> INFORMATION
============================================================

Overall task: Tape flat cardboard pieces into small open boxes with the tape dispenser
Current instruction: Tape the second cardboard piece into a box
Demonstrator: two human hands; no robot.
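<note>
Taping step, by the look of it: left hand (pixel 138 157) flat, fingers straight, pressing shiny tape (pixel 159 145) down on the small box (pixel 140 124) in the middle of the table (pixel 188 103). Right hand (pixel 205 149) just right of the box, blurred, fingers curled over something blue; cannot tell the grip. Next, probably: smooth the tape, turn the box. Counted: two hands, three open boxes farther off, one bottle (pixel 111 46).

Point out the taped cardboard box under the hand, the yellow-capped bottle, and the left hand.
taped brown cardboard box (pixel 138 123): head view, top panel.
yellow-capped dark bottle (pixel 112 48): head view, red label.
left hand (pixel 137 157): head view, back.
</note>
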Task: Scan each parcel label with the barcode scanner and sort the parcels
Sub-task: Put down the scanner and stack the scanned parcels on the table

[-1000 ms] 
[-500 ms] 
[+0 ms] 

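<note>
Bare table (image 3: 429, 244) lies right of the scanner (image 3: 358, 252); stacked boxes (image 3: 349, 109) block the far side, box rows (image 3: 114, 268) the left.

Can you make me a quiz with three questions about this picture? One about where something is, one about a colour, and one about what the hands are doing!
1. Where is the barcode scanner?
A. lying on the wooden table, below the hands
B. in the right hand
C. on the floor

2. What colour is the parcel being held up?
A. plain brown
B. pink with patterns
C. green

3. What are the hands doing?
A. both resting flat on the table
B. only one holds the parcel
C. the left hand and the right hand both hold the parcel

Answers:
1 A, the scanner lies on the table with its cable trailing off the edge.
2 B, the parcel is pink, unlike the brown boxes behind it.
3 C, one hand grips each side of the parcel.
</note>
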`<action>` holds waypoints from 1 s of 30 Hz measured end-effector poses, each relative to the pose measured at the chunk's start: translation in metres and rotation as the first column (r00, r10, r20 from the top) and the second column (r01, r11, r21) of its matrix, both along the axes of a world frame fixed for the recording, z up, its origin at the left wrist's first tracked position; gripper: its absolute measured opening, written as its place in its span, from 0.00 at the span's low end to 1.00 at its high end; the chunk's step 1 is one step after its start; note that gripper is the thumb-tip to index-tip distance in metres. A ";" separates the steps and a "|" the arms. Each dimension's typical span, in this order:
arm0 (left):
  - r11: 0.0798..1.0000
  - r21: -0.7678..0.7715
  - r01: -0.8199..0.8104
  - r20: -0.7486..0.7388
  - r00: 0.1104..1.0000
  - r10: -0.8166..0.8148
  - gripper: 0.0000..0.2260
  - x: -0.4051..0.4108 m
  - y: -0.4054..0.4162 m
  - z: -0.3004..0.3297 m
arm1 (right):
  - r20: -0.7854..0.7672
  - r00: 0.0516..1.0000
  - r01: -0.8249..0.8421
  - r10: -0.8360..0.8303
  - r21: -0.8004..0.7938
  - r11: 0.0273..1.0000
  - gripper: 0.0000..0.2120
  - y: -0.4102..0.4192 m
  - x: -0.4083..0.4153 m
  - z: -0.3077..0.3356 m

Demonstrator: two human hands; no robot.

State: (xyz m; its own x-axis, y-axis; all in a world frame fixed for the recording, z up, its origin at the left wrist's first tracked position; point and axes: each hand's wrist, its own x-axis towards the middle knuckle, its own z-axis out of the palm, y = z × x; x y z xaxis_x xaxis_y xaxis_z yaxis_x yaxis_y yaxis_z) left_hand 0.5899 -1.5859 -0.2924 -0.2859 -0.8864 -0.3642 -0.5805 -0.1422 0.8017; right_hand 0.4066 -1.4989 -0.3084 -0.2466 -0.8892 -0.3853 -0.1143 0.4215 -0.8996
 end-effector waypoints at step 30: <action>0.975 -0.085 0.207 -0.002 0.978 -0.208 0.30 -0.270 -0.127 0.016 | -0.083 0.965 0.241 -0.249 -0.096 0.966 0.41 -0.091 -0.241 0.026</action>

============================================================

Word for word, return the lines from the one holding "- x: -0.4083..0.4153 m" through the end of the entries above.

> RESPONSE TO THIS TASK
  - x: -0.4083..0.4153 m
  - z: -0.3077..0.3356 m

Demonstrator: two human hands; no robot.

State: (xyz m; its own x-axis, y-axis; all in a world frame fixed for the recording, z up, its origin at the left wrist's first tracked position; point and axes: each hand's wrist, its own x-axis towards the middle knuckle, its own z-axis out of the palm, y = z × x; x y z xaxis_x xaxis_y xaxis_z yaxis_x yaxis_y yaxis_z) left_hand 0.5899 -1.5859 -0.2924 -0.2859 -0.8864 -0.3642 -0.5805 -0.1422 0.8017; right_hand 0.4066 -1.4989 -0.3084 -0.2466 -0.8892 -0.3853 -0.1143 0.4215 -0.8996
 end-effector waypoints at step 30: <action>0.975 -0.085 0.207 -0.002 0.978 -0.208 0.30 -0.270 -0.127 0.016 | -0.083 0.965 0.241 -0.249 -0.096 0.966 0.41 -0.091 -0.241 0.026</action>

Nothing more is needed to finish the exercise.